● **WHAT IS REQUIRED**: Reproduce exactly, from the data that follows, the line with "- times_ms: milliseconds", the line with "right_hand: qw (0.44", and every line that lies between them.

● **RECORDS FOR THIS TASK**:

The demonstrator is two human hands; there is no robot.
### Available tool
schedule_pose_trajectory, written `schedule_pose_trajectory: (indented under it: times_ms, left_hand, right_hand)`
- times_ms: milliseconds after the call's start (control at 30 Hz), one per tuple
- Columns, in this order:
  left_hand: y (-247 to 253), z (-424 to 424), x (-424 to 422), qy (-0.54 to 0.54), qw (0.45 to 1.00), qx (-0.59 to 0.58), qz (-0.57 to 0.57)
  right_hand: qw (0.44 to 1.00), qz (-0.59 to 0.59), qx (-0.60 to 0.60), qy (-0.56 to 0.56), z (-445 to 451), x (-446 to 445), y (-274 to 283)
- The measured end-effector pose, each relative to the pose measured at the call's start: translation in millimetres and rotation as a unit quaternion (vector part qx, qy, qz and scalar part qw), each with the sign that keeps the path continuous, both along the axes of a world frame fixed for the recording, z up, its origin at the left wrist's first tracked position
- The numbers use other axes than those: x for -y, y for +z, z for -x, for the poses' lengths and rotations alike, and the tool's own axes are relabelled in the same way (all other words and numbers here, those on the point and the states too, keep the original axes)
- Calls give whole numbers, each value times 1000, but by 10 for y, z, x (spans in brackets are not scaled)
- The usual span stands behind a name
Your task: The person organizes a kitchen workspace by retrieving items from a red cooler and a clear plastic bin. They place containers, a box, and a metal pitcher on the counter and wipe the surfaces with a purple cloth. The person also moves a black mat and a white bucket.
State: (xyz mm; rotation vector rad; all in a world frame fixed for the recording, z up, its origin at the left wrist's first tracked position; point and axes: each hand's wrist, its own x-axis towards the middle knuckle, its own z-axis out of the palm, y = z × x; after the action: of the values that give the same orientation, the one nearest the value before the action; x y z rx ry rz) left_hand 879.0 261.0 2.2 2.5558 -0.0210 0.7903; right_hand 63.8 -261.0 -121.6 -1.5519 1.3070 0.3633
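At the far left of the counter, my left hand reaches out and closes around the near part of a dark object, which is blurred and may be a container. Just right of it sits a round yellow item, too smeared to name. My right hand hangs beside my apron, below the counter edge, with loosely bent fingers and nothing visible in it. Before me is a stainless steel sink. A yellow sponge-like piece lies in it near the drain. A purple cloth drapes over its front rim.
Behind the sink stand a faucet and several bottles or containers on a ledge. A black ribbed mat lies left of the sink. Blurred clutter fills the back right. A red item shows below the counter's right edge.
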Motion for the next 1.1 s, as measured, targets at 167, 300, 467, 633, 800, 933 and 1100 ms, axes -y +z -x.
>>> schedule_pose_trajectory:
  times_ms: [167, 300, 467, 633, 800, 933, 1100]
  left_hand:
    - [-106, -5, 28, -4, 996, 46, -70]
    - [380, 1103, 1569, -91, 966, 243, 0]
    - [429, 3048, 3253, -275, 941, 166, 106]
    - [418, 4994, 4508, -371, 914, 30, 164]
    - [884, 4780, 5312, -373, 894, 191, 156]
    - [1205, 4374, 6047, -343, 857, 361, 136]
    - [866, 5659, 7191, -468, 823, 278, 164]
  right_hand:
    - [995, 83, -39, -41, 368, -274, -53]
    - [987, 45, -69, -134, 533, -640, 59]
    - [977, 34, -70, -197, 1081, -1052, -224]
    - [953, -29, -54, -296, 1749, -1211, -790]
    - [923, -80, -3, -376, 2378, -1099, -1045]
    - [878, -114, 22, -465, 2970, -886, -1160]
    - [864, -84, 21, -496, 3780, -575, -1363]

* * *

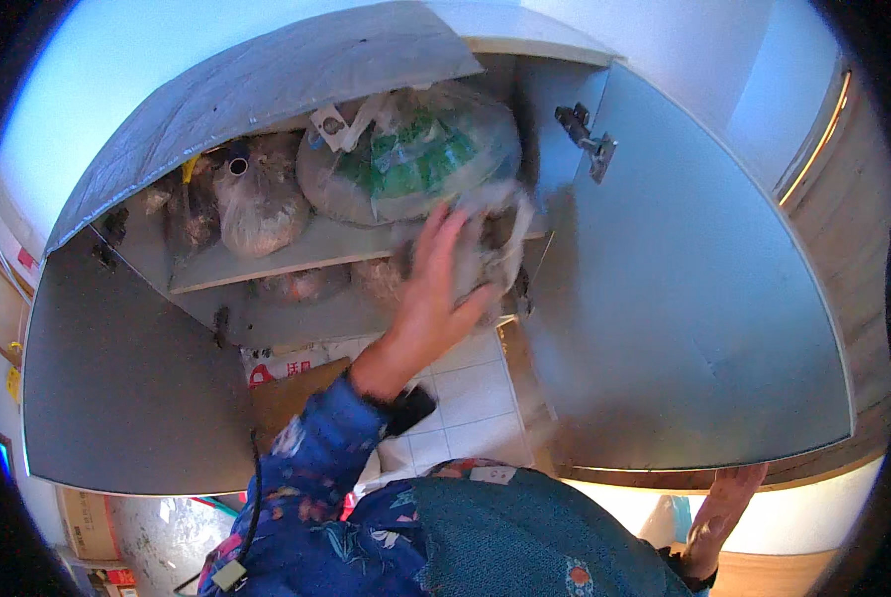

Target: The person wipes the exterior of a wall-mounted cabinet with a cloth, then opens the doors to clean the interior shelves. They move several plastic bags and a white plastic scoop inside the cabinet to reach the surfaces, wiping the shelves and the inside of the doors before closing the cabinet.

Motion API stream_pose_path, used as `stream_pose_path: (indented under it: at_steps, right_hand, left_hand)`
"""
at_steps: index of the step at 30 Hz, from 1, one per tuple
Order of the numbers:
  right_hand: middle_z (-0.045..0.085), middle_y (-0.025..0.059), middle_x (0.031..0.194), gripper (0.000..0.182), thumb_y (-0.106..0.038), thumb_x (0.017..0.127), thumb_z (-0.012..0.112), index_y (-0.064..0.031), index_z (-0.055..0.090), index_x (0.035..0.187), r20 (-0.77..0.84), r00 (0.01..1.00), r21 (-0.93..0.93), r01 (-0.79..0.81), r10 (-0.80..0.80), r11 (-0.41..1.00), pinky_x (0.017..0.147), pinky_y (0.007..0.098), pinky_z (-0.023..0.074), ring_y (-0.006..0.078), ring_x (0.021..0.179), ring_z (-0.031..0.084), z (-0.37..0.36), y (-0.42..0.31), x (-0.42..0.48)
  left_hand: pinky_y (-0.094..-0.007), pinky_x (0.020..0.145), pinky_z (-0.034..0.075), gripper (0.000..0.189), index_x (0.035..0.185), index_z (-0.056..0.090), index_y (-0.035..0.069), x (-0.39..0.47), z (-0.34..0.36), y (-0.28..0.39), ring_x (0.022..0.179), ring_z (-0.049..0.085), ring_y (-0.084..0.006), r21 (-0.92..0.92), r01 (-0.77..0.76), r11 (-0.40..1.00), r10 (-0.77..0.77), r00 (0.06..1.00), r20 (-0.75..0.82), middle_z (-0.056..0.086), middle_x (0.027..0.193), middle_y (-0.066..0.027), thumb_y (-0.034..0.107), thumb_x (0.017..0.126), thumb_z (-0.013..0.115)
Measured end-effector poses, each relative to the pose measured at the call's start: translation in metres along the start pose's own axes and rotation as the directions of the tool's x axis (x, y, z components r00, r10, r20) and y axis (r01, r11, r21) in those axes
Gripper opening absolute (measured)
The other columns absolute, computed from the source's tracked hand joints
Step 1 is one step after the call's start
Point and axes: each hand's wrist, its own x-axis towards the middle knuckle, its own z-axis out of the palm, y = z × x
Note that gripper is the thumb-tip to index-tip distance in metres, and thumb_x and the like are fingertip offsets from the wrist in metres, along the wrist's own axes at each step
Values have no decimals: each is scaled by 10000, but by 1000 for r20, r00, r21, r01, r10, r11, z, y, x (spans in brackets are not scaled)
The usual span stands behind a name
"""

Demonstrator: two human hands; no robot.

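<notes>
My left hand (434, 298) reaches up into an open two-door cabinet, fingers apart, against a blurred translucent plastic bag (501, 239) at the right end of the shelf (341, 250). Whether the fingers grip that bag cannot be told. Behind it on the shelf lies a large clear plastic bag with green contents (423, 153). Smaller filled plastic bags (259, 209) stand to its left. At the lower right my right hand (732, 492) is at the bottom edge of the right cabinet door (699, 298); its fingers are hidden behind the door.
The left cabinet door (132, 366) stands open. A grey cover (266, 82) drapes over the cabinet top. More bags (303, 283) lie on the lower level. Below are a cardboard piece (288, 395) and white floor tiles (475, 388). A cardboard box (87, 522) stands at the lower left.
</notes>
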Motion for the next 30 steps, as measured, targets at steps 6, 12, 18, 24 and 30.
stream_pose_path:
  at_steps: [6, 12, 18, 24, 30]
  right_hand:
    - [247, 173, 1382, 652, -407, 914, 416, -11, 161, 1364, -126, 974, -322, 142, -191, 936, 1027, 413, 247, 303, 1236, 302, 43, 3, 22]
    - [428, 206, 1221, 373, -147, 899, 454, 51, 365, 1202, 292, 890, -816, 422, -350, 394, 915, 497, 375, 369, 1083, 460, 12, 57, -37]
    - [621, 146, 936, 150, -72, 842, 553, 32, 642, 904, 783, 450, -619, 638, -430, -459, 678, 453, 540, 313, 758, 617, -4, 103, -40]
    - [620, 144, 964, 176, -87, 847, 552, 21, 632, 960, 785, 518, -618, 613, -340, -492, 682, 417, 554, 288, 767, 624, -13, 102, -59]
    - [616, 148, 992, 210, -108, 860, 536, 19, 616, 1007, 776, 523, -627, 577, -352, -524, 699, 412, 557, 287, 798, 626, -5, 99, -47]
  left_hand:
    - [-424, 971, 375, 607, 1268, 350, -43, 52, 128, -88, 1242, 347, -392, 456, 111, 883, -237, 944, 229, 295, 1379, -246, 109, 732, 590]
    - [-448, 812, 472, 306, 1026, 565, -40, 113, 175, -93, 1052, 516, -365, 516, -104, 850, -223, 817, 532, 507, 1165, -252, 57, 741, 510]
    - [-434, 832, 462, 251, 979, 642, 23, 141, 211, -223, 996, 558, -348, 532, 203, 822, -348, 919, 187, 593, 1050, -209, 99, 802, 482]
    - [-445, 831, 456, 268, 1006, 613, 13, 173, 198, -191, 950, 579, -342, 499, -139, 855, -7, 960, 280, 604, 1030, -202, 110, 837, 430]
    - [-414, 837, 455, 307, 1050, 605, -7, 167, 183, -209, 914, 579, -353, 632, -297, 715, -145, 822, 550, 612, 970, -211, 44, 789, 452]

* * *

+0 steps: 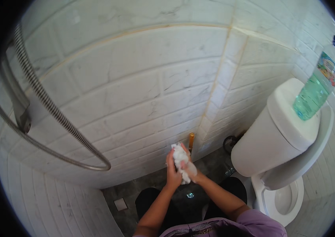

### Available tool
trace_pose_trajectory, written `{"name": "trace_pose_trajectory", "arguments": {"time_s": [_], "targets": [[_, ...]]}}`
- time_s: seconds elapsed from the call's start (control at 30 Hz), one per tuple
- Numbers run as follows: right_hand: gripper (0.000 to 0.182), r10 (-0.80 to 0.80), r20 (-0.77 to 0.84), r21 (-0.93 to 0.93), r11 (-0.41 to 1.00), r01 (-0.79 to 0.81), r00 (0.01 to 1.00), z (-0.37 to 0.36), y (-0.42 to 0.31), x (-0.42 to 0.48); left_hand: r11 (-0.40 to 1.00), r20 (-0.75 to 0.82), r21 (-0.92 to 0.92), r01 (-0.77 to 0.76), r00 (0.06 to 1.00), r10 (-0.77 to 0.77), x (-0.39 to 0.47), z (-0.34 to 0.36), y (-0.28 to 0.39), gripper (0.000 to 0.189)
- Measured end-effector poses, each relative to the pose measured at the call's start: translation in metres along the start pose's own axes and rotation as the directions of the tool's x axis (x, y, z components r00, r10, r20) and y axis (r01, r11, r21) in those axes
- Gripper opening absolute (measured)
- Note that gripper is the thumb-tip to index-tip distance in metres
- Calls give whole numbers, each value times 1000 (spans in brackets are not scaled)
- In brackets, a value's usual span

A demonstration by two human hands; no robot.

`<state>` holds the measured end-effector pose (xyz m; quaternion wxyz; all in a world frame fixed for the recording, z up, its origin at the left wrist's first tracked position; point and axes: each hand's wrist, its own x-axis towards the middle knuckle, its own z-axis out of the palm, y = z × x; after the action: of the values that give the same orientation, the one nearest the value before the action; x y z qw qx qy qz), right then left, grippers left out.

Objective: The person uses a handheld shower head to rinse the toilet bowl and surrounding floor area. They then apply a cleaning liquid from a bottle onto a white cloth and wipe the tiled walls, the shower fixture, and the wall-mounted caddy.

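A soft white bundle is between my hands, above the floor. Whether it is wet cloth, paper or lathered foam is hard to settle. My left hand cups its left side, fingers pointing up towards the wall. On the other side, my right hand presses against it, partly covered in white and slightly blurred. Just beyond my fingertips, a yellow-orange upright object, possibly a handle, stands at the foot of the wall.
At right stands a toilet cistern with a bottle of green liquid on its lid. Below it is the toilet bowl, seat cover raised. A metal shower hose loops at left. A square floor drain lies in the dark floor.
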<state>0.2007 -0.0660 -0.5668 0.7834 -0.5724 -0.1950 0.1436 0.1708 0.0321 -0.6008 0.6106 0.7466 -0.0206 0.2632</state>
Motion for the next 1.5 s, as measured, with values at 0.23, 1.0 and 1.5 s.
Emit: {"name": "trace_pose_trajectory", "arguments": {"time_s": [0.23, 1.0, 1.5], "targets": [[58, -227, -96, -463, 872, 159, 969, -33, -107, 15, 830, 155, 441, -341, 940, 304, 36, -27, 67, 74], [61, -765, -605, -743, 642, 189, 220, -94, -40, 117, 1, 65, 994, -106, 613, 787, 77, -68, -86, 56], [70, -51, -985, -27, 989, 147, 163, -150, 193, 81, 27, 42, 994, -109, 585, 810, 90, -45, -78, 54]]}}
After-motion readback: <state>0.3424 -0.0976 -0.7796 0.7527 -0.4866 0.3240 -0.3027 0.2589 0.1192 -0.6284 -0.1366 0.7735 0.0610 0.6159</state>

● **ANSWER TO THE PROBLEM**:
- times_ms: milliseconds after the call's start (control at 30 Hz), one per tuple
- Columns, in this order:
  left_hand: y (-247 to 253), z (-424 to 424), x (-424 to 422), qy (-0.54 to 0.54), qw (0.45 to 1.00), qx (-0.59 to 0.58), qz (-0.57 to 0.57)
  right_hand: qw (0.44 to 1.00), qz (-0.59 to 0.59), qx (-0.60 to 0.60), qy (-0.56 to 0.56), z (-445 to 451), x (-446 to 445), y (-274 to 283)

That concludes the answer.